Martinů was very influenced by the folk music of his Slovak lineage – and so was also Antonin Dvořák. Even the works he wrote during his sojourn in the US in the 1890s  are imbued with reminiscences of his homeland.  On that early  disc mentioned above, Magdalena Kožená sang his Písně milostné, Op. 83 (Love Songs) – published in 1889 and regarded as some of his best. But the disc also included Four Songs Op. 2, which, in spite of the low opus number, are roughly contemporaneous. Two of those are included here (tracks 20 and 21), together with five of the twelve Evening Songs, probably composed in 1876. Dvořák’s songs are simple in structure, like folksongs, but the melodies go directly to the listener’s heart – at least, they do to mine. Kožená’s golden tones and her feeling make them glow and feel like balm for the soul. 

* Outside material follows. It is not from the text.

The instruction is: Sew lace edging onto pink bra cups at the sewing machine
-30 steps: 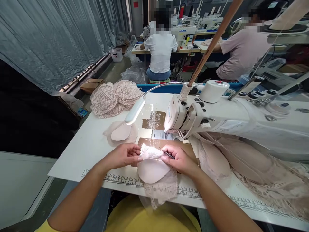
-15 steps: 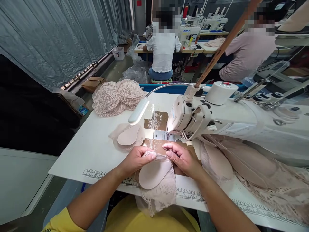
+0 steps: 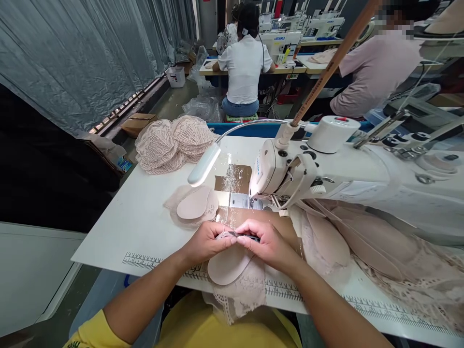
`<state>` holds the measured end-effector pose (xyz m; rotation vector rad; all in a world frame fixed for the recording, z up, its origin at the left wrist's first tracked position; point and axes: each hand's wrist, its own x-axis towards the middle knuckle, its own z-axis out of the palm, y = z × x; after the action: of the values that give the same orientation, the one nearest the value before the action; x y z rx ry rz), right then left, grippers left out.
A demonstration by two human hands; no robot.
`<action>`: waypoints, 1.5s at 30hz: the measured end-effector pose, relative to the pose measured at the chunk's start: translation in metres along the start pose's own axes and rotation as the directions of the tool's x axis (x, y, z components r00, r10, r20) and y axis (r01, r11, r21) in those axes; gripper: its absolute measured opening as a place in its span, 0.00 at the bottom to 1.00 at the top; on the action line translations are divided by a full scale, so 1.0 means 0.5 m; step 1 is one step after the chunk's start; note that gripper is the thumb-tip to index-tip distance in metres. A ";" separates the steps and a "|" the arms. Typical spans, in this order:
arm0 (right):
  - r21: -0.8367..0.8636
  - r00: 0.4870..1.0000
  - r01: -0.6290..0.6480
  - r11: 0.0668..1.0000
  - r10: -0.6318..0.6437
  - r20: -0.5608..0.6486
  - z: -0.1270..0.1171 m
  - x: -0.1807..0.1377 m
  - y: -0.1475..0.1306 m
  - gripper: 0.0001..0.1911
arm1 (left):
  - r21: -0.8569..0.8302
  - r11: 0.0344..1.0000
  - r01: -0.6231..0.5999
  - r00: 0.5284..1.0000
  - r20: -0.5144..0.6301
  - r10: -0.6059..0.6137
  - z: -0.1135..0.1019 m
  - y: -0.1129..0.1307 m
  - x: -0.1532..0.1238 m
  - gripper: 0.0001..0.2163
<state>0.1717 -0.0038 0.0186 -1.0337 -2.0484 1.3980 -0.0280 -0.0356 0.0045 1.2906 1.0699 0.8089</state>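
Note:
My left hand pinches the upper edge of a beige lace piece with a smooth foam bra cup on it. The lace hangs over the table's front edge toward my lap. My right hand is closed on a small dark metal tool, which looks like thread snips. Its tip is at the lace edge between my thumbs, and the fingers hide most of it. Both hands nearly touch, just in front of the sewing machine. Another bra cup on sheer fabric lies to the left.
A stack of lace cups sits at the table's back left. A lamp reaches over the white table. More beige lace pieces lie right, under the machine arm. Two people sit at machines beyond.
My right hand has moved left and down against my left hand, bringing the dark tool to the lace edge. The view has shifted slightly.

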 end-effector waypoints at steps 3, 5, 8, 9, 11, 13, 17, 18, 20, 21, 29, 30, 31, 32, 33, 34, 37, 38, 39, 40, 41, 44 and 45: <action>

The remaining songs by Hans Krása and Gideon Klein, are quite different. Both composers were victims of the Nazi’s Holocaust during WW2. Krása, who became a central figure in the music life of Prague during the interwar years, studied with Zemlinsky and Roussel, and debuted with the Four Orchestral Songs, recorded here, in 1920. They are settings of nonsense verses by Christian Morgenstern. They are rather pungent and ironic and the last one depicts a future world without hope. Even more depressive is Gideon Klein’s Lullaby, written during his imprisonment in Terezin, and miraculously his manuscripts survived. The Hebrew text tells about the mother who comforts her little son. The first verse says: 

Lie down, my son, lie down restfully
do no cry bitterly
your mother is sitting next to you
guarding against any evil.

But she knows that there is no longer any hope. It is a cruel but very gripping song, and Magdalena Kožená sings it with great warmth. 

With excellent accompaniment by the Czech Philharmonic under Sir Simon Rattle this is a valuable sequel to the recent disc with folk songs (review ~ review).